WORK REQUEST: Lines with the word "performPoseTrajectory" are the ones wanted. Copy each of them from the entries below.
[AVAILABLE DATA Boundary: Start]
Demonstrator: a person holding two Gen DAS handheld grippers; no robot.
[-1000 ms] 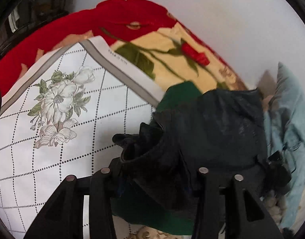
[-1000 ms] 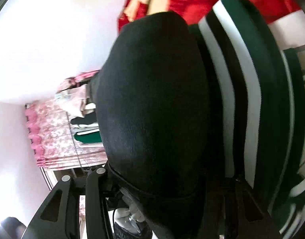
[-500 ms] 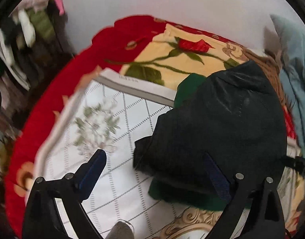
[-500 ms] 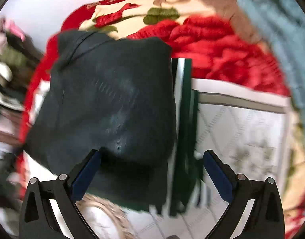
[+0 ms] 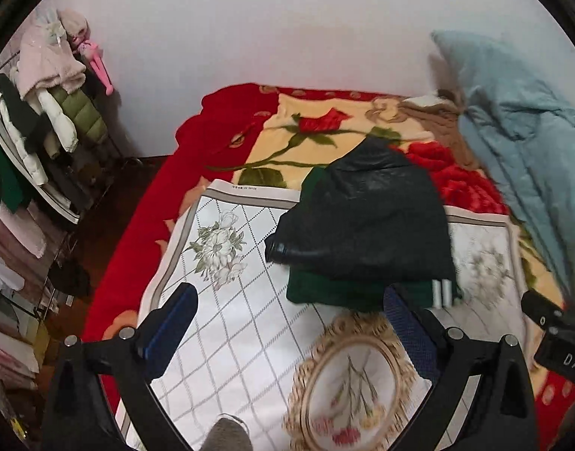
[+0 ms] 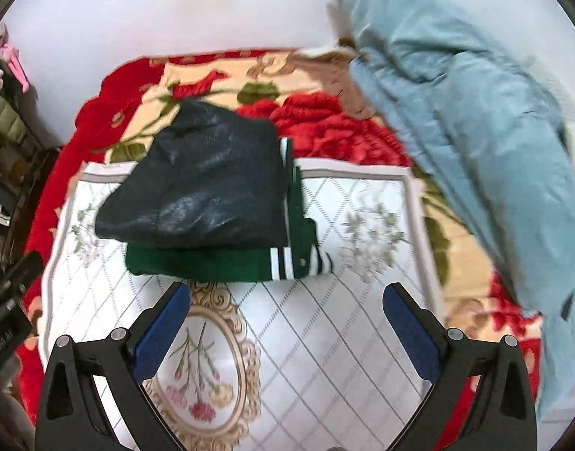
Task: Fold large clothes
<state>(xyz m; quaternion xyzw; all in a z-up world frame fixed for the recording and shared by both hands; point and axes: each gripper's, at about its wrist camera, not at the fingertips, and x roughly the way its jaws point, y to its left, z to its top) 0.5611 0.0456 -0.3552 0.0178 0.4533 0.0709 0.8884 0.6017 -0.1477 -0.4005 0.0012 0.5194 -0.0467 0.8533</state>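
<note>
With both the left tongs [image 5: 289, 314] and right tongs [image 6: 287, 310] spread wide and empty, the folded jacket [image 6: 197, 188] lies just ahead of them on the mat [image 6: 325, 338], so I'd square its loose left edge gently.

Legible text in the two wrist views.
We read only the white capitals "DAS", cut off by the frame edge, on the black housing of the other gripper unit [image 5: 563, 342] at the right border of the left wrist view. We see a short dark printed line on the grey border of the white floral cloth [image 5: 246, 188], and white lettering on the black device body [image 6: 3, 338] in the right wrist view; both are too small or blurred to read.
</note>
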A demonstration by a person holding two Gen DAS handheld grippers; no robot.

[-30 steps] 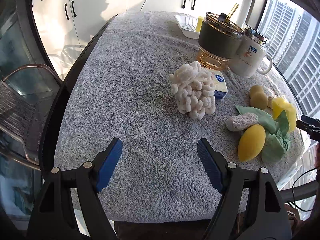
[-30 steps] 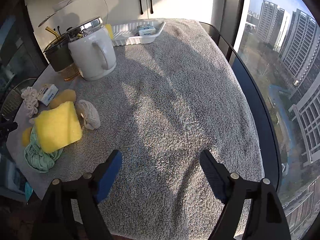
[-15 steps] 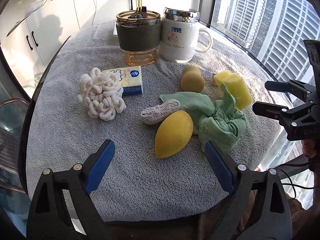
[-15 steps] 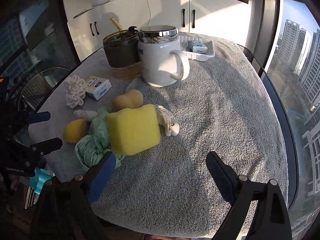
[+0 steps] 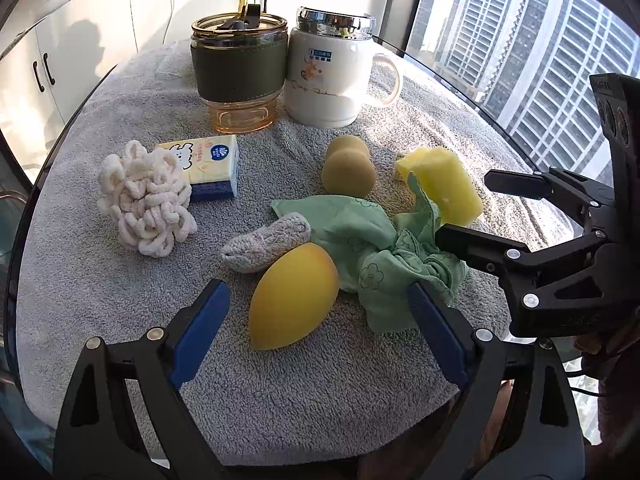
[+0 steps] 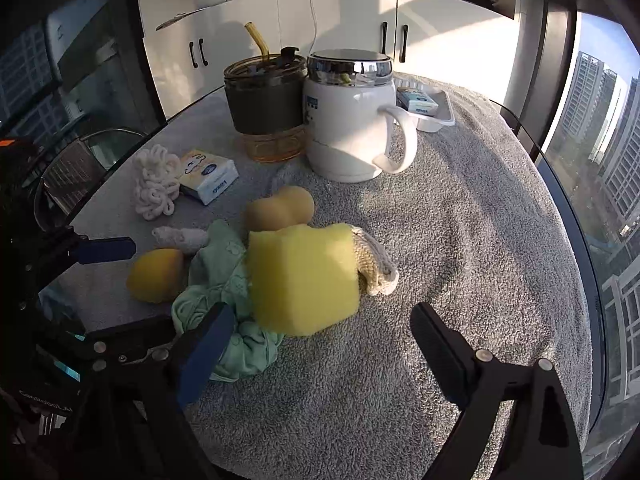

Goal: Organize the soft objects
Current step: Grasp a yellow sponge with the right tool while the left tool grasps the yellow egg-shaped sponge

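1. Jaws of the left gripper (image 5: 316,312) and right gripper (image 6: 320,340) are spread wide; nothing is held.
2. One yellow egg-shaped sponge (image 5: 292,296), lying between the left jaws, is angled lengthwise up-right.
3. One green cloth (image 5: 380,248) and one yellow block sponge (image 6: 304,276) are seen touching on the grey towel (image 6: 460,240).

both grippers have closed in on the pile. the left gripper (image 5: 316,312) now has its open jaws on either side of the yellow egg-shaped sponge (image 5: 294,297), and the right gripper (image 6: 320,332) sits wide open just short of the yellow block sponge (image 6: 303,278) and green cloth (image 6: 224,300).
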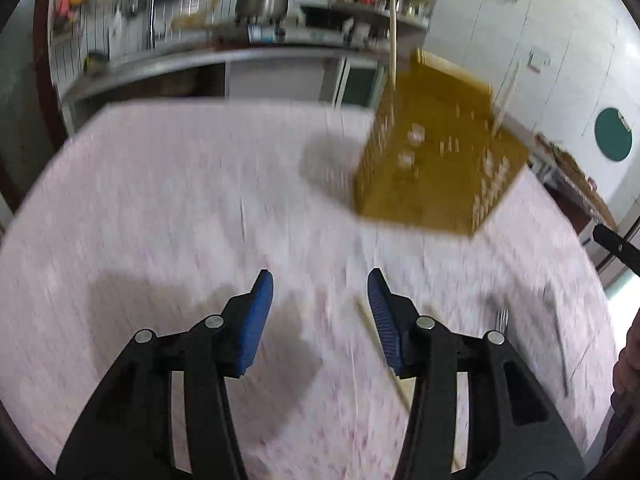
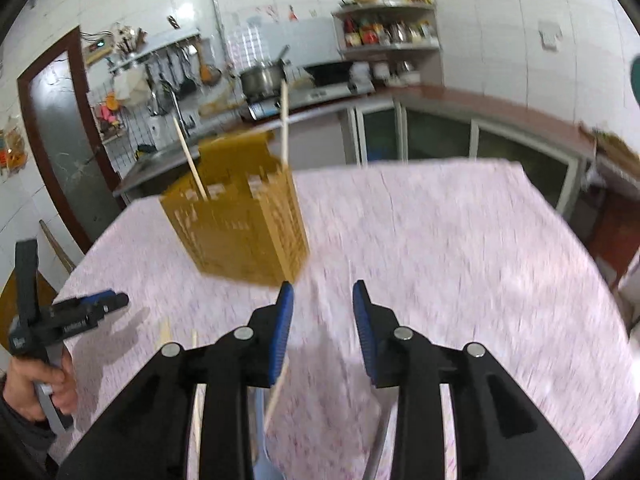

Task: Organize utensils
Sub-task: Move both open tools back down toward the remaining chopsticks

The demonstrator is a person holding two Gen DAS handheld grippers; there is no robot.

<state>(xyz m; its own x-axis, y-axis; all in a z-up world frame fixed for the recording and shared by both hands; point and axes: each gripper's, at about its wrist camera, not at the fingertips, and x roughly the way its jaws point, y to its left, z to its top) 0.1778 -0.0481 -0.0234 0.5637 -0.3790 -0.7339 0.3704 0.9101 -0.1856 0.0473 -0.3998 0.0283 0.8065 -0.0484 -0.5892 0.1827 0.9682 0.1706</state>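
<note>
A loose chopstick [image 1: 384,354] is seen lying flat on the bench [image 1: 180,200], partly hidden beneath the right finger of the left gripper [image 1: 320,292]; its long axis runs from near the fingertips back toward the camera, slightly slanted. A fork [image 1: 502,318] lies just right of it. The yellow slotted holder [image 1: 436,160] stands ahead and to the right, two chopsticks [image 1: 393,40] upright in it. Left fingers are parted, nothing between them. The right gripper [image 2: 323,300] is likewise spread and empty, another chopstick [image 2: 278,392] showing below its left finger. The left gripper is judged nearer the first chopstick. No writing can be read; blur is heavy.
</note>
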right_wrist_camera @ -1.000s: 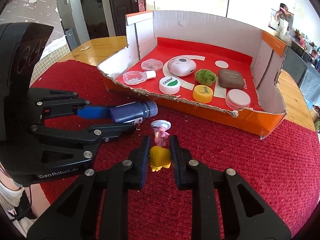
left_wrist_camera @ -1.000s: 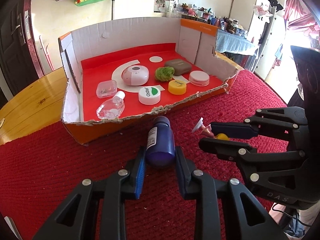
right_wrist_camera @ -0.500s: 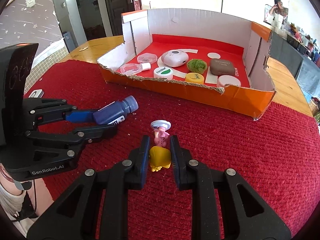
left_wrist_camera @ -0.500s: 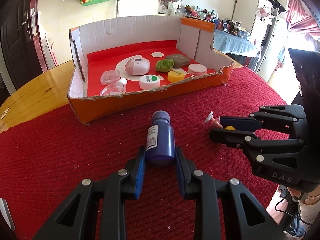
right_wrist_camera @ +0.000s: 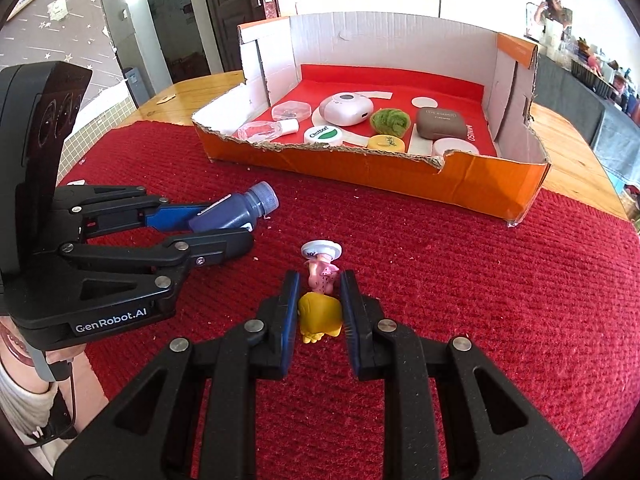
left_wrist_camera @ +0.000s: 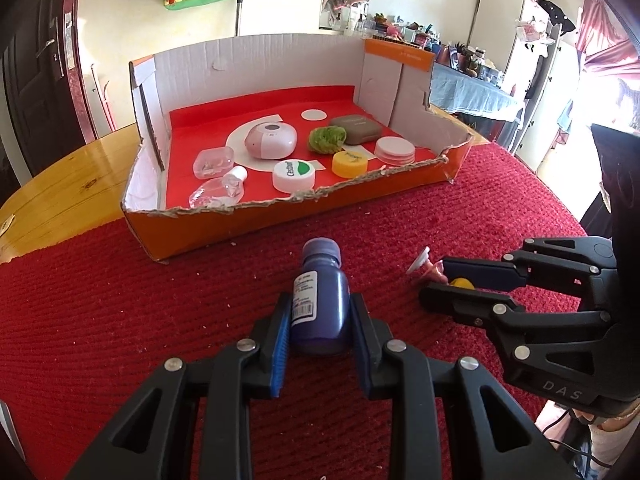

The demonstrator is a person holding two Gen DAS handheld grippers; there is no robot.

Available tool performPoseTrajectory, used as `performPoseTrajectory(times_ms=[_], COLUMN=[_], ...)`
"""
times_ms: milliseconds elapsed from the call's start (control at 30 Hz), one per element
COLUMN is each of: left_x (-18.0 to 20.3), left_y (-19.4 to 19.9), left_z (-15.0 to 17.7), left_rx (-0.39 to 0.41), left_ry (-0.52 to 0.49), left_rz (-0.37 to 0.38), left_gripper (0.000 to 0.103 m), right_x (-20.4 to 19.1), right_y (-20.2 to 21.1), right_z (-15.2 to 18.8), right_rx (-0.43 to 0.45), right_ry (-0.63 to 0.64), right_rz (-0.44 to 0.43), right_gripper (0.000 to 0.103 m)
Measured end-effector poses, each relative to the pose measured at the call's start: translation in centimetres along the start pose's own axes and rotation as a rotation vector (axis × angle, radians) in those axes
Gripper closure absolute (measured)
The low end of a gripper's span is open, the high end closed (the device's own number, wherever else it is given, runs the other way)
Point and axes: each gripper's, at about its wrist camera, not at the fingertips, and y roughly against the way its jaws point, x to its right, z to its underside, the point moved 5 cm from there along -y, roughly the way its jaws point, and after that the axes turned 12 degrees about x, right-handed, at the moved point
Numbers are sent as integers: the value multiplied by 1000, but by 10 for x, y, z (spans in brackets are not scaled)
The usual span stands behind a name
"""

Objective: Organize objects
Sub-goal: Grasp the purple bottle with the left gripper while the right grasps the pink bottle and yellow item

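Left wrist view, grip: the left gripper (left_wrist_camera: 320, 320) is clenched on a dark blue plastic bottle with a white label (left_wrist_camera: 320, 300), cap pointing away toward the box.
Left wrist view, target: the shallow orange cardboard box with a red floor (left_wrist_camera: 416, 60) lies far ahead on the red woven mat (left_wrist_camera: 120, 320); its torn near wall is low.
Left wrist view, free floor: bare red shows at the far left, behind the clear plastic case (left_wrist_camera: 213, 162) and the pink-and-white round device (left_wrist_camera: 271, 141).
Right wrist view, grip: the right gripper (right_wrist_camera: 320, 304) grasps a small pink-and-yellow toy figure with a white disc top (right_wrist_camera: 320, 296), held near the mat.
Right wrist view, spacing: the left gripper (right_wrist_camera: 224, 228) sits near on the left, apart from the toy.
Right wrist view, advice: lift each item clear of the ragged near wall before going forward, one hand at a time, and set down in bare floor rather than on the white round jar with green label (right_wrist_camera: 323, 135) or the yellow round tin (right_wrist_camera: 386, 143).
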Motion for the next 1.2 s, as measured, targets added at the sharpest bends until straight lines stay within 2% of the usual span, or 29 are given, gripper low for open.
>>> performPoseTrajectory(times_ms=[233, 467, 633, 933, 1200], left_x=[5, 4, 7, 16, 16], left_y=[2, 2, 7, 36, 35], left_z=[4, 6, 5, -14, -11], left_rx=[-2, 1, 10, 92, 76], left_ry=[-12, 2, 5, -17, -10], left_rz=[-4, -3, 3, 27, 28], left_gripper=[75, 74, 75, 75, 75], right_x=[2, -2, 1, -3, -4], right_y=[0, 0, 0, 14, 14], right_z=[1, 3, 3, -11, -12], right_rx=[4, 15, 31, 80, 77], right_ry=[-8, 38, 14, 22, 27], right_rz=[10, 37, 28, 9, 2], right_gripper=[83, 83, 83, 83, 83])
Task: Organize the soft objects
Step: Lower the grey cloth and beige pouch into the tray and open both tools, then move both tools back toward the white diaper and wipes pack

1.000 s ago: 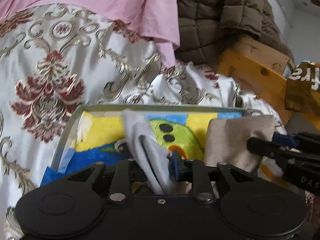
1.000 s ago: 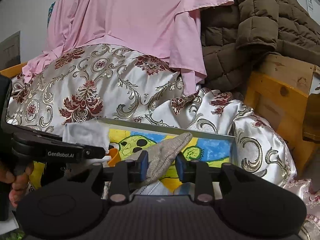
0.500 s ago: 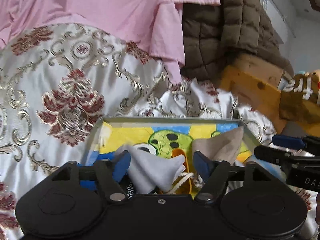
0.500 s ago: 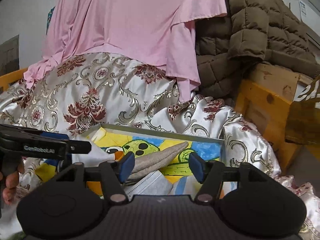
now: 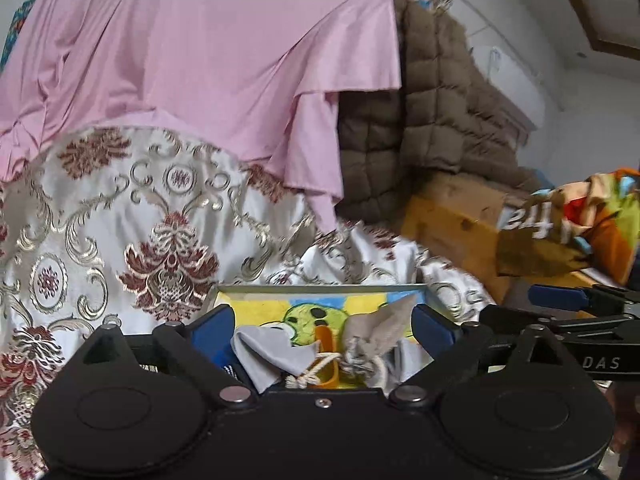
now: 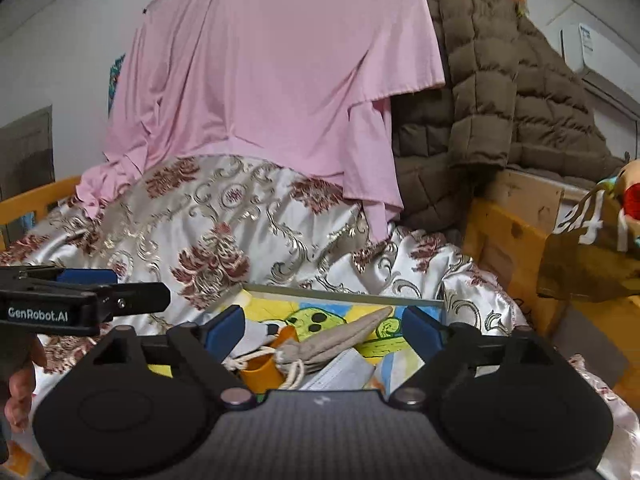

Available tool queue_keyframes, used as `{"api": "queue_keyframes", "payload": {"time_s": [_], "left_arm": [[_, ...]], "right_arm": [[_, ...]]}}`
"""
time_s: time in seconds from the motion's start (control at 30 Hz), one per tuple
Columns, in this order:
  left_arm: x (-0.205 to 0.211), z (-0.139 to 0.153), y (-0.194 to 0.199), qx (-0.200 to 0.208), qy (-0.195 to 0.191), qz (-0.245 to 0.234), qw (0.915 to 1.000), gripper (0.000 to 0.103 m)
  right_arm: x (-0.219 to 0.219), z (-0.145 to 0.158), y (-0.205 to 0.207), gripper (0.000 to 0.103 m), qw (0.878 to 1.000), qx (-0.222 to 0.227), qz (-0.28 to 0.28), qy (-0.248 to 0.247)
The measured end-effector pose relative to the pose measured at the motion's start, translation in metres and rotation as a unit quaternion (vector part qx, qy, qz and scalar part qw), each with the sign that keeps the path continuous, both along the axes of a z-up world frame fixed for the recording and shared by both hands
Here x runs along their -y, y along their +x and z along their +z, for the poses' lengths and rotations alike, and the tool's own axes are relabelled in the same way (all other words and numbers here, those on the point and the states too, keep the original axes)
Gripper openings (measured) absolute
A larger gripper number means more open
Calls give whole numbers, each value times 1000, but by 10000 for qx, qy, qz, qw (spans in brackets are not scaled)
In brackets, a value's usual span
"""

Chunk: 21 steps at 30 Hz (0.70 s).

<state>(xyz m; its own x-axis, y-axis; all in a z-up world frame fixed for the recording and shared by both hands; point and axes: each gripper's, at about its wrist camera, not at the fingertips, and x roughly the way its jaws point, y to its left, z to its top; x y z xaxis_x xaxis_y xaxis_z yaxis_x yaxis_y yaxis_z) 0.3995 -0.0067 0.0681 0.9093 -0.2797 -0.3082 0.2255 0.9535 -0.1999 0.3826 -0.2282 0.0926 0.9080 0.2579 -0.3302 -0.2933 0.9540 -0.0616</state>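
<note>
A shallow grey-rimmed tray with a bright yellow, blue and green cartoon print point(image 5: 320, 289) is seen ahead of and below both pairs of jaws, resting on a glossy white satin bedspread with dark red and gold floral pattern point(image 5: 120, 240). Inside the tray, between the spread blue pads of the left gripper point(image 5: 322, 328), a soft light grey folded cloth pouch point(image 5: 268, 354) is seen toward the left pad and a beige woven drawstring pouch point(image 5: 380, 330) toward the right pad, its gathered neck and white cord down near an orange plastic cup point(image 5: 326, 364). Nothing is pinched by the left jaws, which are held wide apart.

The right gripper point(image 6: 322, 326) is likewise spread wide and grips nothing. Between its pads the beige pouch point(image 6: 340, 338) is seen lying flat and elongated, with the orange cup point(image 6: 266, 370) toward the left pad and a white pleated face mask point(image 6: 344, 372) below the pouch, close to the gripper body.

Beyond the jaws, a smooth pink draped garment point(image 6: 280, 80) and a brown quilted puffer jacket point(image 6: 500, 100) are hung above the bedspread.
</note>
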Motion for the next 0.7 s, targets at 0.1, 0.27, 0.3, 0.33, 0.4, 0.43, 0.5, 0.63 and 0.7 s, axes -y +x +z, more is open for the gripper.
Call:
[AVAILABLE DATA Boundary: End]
REPLY TO THE TASK:
Available tool performPoseTrajectory, used as `performPoseTrajectory(times_ms=[_], COLUMN=[_], ...)`
>>> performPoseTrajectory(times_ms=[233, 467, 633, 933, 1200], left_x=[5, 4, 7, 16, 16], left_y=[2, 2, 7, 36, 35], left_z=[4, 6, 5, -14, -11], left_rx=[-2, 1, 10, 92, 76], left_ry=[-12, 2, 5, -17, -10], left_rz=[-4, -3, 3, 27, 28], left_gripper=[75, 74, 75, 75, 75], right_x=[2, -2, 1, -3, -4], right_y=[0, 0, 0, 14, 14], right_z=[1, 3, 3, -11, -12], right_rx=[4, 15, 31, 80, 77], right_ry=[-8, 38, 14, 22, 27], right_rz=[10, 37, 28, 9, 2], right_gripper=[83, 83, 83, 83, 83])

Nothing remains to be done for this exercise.